Explore Macy’s Santaland
Ever since the release of Miracle on 34th Street in 1947, Santa has basically lived at Macy’s Herald Square, one of the world’s largest department stores. More specifically, he has lived in Santaland, a sprawling environment of elves, reindeer and ice-skating penguins that takes over the eighth floor of the store every holiday season. Santa reigns from his throne in the middle, greeting kids as they step up to whisper their wishes. But there’s plenty more to keep everyone occupied for several hours. Parents can prepare themselves by reading The Santaland Diaries, David Sedaris’s riotous essay about working here as a Christmas elf.
Shop at the holiday markets
Every year, Union Square Holiday Market transforms Union Square Park into a miniature village of more than 150 wooden stalls, each stuffed with so much delicious weirdness it’s easy to lose several hours poking about. Where else can you find caramel-covered pretzels alongside Muppet-style puppets of iconic figures? Much of it is handmade and sourced locally (look for the Artisan Pledge symbol). Beyond the candy and cookies, kids will be interested in a craft studio run by the Children’s Museum of the Arts. Smaller holiday markets can also be found in Bryant Park and at Columbus Circle but Union Square reigns supreme.
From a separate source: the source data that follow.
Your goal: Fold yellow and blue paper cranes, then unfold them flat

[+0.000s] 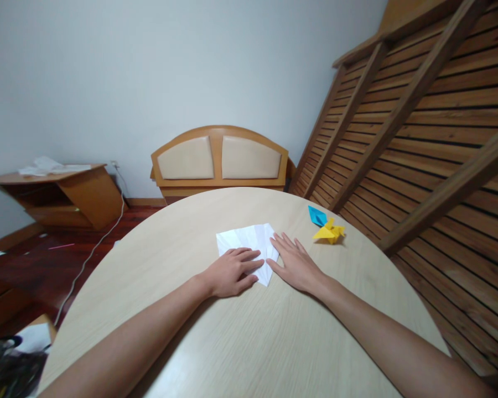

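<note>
A creased white sheet of paper (249,239) lies flat on the round light wooden table (240,337). My left hand (231,272) rests palm down on the paper's near left part, fingers pointing right. My right hand (295,264) lies flat beside it, fingers spread, with its fingertips touching the paper's right edge. Neither hand grips anything. To the right of my right hand sit a folded yellow paper figure (328,232) and a folded blue paper figure (317,215), touching each other.
Behind the table stands a wooden headboard (219,157) against the pale wall. A slatted wooden frame (423,132) leans along the right. At the left is a low wooden cabinet (62,193) with papers on top, and a white cable (92,251) runs across the dark floor.
</note>
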Tool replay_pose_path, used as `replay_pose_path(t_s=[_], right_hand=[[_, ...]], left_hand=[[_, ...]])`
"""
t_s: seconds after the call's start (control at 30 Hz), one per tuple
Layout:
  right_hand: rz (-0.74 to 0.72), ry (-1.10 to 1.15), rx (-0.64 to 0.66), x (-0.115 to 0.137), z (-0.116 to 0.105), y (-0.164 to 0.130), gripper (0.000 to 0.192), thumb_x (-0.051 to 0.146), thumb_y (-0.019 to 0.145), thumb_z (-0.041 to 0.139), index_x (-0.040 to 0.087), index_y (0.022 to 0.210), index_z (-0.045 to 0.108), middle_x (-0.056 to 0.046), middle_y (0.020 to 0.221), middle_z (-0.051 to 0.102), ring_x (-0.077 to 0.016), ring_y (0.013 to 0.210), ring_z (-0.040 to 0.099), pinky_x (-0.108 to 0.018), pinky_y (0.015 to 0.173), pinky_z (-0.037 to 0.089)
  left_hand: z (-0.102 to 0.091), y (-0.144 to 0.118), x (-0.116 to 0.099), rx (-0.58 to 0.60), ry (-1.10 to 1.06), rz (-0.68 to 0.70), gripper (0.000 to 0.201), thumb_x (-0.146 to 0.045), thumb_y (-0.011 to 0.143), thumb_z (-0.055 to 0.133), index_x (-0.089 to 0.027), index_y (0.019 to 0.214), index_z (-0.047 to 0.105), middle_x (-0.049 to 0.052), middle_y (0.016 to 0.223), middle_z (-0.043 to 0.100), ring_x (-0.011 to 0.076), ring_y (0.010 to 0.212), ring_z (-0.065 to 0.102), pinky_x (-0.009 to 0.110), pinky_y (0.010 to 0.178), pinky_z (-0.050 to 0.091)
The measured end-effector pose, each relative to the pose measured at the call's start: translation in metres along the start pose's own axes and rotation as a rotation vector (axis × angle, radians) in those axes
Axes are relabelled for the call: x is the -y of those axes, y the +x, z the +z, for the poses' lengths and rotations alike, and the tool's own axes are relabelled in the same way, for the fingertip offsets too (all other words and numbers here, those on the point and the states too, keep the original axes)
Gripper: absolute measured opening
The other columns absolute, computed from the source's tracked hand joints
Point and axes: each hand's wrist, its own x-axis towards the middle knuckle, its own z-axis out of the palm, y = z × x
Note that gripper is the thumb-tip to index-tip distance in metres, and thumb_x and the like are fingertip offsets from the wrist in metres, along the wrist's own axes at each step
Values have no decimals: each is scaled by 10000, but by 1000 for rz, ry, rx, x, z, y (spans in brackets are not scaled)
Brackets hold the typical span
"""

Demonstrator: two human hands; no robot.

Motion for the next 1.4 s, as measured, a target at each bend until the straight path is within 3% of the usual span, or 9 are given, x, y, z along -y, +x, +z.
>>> replay_pose_path(t_s=[0.1,0.23,0.43,0.6,0.73,0.9,1.07,1.23,1.4], right_hand=[[-35,29,62,7,1,-3,757,619,945,389,156,1541,326,-122,1615,257,-310,1510,162,-548,1207,141],[29,27,115,7,1,-3,836,685,919,390,147,1552,296,-127,1626,220,-325,1513,139,-550,1208,137],[140,22,23,-4,2,3,731,619,937,429,174,1515,376,-130,1612,273,-342,1500,187,-561,1191,188],[102,2,-47,-4,0,3,636,523,937,490,171,1466,449,-132,1581,349,-339,1477,259,-543,1185,212],[63,7,-67,-1,1,4,657,570,907,519,185,1438,480,-136,1565,378,-342,1455,301,-550,1177,216],[89,8,-82,-6,5,10,679,589,893,531,158,1417,503,-158,1533,421,-333,1427,350,-508,1159,265],[136,-7,-137,-18,4,15,541,494,942,500,161,1365,553,-164,1495,469,-323,1380,414,-501,1136,302],[30,-15,-179,-13,-1,11,403,354,957,507,185,1310,601,-123,1463,513,-294,1386,407,-487,1147,296],[-189,52,-5,5,-3,2,444,426,1004,416,240,1380,562,-79,1503,487,-278,1438,348,-555,1190,173]], left_hand=[[-1,0,0,-11,-7,-4,455,-383,971,460,-249,1402,515,96,1489,487,315,1353,448,510,1107,368],[-1,0,0,-3,-2,-7,468,-395,950,495,-239,1389,532,102,1486,488,319,1347,448,507,1106,367],[-1,0,2,-1,10,14,499,-393,928,534,-250,1406,528,115,1467,503,321,1325,461,497,1097,371],[-2,0,1,-7,5,19,479,-389,923,543,-257,1384,552,112,1462,510,326,1309,471,500,1081,382],[-4,0,1,-8,-12,27,478,-387,922,546,-271,1386,551,97,1466,508,322,1305,473,498,1083,378],[-5,0,1,-7,-22,38,455,-379,924,543,-275,1365,575,93,1448,520,314,1293,476,489,1083,380],[-6,0,1,-5,-27,38,440,-374,927,538,-276,1353,585,92,1449,518,311,1280,486,488,1073,388],[-5,0,0,-7,-16,30,440,-375,928,541,-261,1351,585,97,1440,527,305,1282,486,477,1080,385],[-5,0,-1,-18,-14,6,442,-384,943,516,-268,1366,564,97,1447,525,306,1282,492,493,1072,395]])
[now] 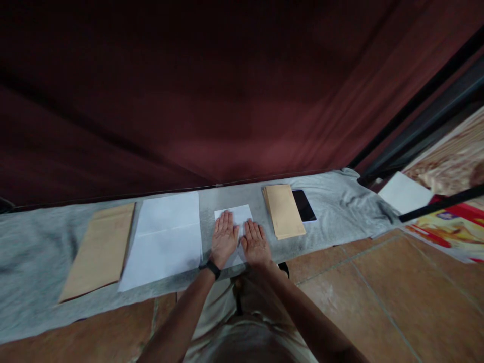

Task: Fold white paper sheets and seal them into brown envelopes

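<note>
- Grey-clothed tabletop [340,214] beside dark red fabric [227,131].
- Left hand [224,238] and right hand [257,244] lie flat, fingers extended, on narrow white paper [242,214].
- Nearby: larger creased white sheets [166,247], left; brown envelopes [285,212], right, faint marks unreadable.

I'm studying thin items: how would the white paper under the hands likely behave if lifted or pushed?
The white paper looks thin, so it would probably be light and sag if lifted by an edge. Lying flat on the grey cloth, it seems unlikely to tip. The left hand and right hand, flat over it, would likely resist sliding.
</note>
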A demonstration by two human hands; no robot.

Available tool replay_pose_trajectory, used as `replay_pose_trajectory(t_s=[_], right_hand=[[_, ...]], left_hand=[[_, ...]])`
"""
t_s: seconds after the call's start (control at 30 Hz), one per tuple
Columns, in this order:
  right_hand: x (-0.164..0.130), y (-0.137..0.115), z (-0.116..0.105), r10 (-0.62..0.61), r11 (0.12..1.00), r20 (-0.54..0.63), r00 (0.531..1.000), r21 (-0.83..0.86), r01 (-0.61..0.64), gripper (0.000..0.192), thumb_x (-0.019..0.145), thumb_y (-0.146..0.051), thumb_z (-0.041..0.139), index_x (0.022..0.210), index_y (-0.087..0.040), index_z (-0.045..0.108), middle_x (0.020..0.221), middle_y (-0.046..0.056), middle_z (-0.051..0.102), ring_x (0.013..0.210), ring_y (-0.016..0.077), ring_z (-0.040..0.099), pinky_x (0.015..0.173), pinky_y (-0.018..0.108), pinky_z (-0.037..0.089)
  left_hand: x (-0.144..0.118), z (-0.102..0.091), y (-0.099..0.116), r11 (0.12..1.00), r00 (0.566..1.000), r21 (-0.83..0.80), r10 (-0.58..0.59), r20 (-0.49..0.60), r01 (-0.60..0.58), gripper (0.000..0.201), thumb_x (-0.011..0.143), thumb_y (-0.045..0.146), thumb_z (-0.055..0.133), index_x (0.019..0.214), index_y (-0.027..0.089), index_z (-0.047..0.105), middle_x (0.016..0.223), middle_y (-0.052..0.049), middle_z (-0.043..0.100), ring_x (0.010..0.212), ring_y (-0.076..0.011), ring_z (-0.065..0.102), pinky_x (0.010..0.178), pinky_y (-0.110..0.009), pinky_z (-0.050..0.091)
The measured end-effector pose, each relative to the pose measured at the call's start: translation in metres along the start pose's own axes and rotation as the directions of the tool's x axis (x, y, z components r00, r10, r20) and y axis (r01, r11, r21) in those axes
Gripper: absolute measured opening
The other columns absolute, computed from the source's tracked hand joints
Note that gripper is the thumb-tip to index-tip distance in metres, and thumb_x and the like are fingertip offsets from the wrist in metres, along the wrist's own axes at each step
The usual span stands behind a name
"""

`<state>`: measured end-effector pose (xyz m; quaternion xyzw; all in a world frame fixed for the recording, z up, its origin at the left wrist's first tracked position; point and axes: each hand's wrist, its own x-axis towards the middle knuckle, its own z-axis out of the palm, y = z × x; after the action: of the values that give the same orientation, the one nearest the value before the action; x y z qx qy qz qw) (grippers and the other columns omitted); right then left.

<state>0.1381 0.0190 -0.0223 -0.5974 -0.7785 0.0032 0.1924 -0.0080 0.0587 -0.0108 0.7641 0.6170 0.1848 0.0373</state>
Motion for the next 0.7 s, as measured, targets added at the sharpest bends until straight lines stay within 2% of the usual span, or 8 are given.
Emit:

Be dazzled by the Christmas lights in Brooklyn
Considering that most residents of Manhattan live in apartment buildings, domestic Christmas displays on the island are few and far between. Over in Brooklyn, however, is Dyker Heights, a suburban Italian-American neighbourhood that takes the holiday so seriously, it’s sometimes referred to as “Dyker Lights”. Some houses are truly jaw-dropping, lit up like neon signs advertising good cheer. It’s possible to visit Dyker Heights yourself on foot but A Slice of Brooklyn Bus Tours runs three-hour trips that highlight the best displays, some of which are worth tens of thousands of dollars. New Yorkers never do things in half-measures.
See The Radio City Rockettes
Performed annually since the 1930s, The Radio City Rockettes’ Christmas Spectacular is brash, razzle-dazzle New York at its showiest. In a production that makes many Broadway musicals look small and haphazard, the stage transforms with prancing reindeer and flying Saint Nicks as snowflakes fall from the ceiling. But the real attraction is the 36 Radio City Rockettes and their synchronised precision high kicks. These beloved dancers somehow keep up the pace for multiple shows a day. If the Christmas Spectacular is not enough, join a Stage Door Tour to go behind the scenes. Or kids can learn some of the show’s choreography in Rockettes 101, a one-hour dance class run by a Rockette.